Medjunarodnu konferenciju pod predsedavanjem UN bi trebalo organizovati pre kraja 2005. godine, a njoj bi prisustvovali predstavnici članica Kontakt grupe, EU, Beograda i kosovskih partija na vlasti i u opoziciji. Početkom 2006. godine referendumom gradjana Kosova bi se odobrio ustav, a to bi označilo stupanje na snagu "Sporazuma o Kosovu". Da bi se Sporazumu pribavio pun zakonski i politički efekat, bilo bi poželjno da ga podrži Savet bezbednosti UN. Ukoliko se de iure nezavisnost Kosova ne postigne uz saglasnost Srbije ili rezolucijom Saveta bezbednosti, ona bi trebalo biti priznata od strane cele medjunarodne zajednice, ili bar od onih njenih članova (uključujući SAD i zemlje EU) koji su spremni da to učine.

Mora se razmotriti mogućnost da Srbija -- a moguće je i Rusija -- odbiju da saradjuju u delu, ili celini ovog plana. Medjutim, predloženi proces ne bi smeo biti taoc takve mogućnosti: situacija na terenu na Kosovu je isuviše krhka, a status quo neodrživ na previše načina da bi se dozvolilo da medjunarodna zajednica neograničeno odugovlači sa pitanjem konačnog statusa. Dok se legitimne srpske zabrinutosti moraju potpuno uvažiti, naročito one vezane za status srpske manjine na Kosovu, Beograd se mora upozoriti na samom početku pregovora da "voz napušta stanicu sa vama, ili bez vas" i treba ga podstaći na aktivno učešće u postizanju najboljih rešenja.

Samodopadljivost je predugo vodila politiku prema Kosovu. Mogućnost za obnovu sukoba je vrlo realna. Medjunarodna zajednica, naročito zemlje članice Kontakt grupe, moraju rešiti da li će ponovo preuzeti inicijativu za rešavanje kosovske situacije, ili će dopustiti da stvari izmaknu kontroli, sve dok neke nove neprijatne činjenice na terenu ne budu nalagale da se njima pozabave. Plan koji je ovde izložen zahteva političku hrabrost, kao i energiju. No, alternativa je gora.

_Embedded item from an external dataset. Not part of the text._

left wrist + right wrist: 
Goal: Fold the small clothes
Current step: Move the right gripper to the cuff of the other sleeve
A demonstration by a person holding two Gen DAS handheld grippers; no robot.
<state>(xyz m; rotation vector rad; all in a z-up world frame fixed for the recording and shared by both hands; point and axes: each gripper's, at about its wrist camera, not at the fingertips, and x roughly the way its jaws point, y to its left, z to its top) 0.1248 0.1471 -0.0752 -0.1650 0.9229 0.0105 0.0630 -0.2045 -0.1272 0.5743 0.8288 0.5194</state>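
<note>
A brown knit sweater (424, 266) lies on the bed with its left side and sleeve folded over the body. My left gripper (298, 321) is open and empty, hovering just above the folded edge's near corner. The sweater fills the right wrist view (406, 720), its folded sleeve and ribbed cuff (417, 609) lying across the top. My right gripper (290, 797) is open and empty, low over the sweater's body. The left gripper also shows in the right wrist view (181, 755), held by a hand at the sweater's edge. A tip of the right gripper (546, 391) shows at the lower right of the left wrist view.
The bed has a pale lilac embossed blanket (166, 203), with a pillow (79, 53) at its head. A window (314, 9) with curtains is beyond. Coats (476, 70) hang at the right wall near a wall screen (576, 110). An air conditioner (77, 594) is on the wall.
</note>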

Priština/Beograd/Brisel, 24. januar 2005.

 

Executive Summary

Time is running out in Kosovo. The status quo will not hold. As evidenced by the deadly rioting in March 2004, Kosovo Albanians are frustrated with their unresolved status, the economic situation, and the problems of dealing with the past. The Albanian majority expects the international community to begin delivering this year on its independence aspirations. Without such moves it may act unilaterally. In such circumstances, given the dismal record of Kosovo Albanians with regard to minorities, Kosovo's Serbs may call upon Serbia's armed forces to protect them, and the region could be plunged into new turmoil.

Either 2005 sees major progress on a future status solution that consolidates peace and development, or the danger is that Kosovo will return to conflict and generate regional instability. This report, seeking to fill the blanks left by Security Council Resolution 1244 at the conclusion of the 1999 conflict, shows how that progress might be made.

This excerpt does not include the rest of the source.